**Exercise objective:**
For the listing below, print exactly the lines from the line with "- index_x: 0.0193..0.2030" to the line with "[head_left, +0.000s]", both included, and nothing beyond them.

**Data segment:**

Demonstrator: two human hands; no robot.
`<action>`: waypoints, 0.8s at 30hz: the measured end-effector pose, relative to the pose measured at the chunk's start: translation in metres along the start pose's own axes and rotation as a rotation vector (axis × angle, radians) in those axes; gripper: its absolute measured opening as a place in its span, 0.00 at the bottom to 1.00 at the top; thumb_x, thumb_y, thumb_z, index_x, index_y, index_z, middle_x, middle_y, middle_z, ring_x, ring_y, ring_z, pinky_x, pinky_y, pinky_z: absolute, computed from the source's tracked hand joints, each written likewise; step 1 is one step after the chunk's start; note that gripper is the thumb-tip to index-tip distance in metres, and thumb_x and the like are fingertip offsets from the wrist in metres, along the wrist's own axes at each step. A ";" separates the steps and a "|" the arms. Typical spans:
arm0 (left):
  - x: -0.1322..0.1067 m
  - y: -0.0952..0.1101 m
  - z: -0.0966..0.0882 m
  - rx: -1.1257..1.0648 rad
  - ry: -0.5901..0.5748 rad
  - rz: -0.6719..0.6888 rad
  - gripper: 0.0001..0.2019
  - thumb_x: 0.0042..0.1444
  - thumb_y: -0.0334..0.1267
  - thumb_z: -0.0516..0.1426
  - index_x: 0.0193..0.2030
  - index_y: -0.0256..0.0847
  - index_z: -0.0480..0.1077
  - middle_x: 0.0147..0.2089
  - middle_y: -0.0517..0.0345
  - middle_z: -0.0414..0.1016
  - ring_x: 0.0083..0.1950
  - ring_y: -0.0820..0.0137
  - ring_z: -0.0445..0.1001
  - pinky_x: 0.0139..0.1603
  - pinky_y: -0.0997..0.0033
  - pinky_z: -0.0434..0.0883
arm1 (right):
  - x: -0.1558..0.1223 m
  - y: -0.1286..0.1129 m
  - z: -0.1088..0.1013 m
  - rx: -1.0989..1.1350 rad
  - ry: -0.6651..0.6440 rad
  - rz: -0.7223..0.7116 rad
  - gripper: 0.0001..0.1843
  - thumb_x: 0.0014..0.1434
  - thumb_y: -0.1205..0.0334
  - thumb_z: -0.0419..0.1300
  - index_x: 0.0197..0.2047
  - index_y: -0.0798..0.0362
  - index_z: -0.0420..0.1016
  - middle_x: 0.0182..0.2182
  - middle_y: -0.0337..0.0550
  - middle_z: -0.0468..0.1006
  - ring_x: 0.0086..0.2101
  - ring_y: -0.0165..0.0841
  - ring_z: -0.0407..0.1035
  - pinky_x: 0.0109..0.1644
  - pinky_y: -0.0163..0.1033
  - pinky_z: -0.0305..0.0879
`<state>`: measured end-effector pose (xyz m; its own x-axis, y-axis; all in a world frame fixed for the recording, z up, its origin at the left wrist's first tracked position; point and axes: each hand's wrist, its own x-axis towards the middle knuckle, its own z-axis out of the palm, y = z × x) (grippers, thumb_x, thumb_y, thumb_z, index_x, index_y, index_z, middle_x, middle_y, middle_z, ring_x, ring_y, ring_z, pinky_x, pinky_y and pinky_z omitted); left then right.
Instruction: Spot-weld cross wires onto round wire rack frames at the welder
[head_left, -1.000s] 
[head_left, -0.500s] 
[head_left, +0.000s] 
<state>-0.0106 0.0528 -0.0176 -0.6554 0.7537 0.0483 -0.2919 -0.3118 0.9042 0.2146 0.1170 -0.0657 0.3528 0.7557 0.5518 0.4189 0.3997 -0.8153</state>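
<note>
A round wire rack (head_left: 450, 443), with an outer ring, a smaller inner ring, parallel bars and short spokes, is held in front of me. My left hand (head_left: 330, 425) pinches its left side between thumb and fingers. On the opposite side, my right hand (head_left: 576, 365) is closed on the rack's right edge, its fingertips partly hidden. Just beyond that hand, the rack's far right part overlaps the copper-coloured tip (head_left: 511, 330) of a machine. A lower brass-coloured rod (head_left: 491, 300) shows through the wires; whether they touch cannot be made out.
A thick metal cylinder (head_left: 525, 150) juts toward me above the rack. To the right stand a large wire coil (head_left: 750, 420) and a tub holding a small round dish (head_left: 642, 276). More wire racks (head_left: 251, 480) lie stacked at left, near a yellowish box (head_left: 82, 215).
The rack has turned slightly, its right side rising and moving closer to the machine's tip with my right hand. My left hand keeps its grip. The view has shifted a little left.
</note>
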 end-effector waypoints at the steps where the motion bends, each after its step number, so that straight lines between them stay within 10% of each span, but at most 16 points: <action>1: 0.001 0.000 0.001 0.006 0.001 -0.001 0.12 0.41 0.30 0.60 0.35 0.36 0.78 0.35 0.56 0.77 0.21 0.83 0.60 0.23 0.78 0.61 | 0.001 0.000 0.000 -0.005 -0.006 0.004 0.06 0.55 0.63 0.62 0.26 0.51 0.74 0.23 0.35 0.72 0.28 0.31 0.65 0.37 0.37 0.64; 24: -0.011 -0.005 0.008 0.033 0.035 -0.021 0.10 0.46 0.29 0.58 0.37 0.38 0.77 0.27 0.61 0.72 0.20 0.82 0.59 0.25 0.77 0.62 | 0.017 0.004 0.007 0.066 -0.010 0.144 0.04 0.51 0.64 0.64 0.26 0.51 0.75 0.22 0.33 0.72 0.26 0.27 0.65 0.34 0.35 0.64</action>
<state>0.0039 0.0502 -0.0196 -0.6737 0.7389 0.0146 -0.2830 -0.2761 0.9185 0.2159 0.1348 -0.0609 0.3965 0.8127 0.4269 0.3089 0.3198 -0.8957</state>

**Answer for the task:**
  - index_x: 0.0193..0.2030
  - index_y: -0.0256..0.0847
  - index_z: -0.0480..0.1077
  - middle_x: 0.0147..0.2089
  - middle_y: -0.0517..0.0345
  - middle_z: -0.0414..0.1016
  - ring_x: 0.0083..0.1950
  - ring_y: -0.0820..0.0137
  - ring_z: -0.0445..0.1001
  - pinky_x: 0.0139..0.1603
  - pinky_y: -0.0997..0.0033
  - pinky_z: -0.0434..0.0883
arm1 (right):
  - x: -0.1558..0.1223 m
  - y: -0.1286..0.1129 m
  - z: -0.1088..0.1013 m
  - rx: -1.0989..1.1350 rad
  - ry: -0.6651..0.6440 rad
  - rz: -0.7223..0.7116 rad
  - gripper: 0.0001..0.1843
  - thumb_x: 0.0014..0.1434
  - thumb_y: -0.1205..0.0334
  - thumb_z: -0.0419..0.1300
  - index_x: 0.0197..0.2047
  - index_y: -0.0798..0.0362
  - index_z: -0.0420..0.1016
  - middle_x: 0.0182..0.2182
  - middle_y: -0.0337..0.0550
  - middle_z: -0.0468..0.1006
  - ring_x: 0.0086..0.2101
  - ring_y: -0.0165..0.0841
  - ring_z: -0.0407..0.1035
  - pinky_x: 0.0109..0.1644
  - pinky_y: -0.0163..0.1033
  - pinky_z: -0.0305..0.0879
`<state>`: measured end-effector pose (xyz m; its own x-axis, y-axis; all in a world frame fixed for the recording, z up, its origin at the left wrist's first tracked position; point and axes: each hand's wrist, its own x-axis towards the middle knuckle, its own z-axis out of the palm, y = z × x) (grippers, thumb_x, thumb_y, thumb_z, index_x, index_y, index_z, middle_x, middle_y, middle_z, ring_x, ring_y, ring_z, pinky_x, pinky_y and pinky_z omitted); left then right.
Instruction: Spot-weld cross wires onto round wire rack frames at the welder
[head_left, -1.000s] 
[head_left, -0.500s] 
[head_left, +0.000s] 

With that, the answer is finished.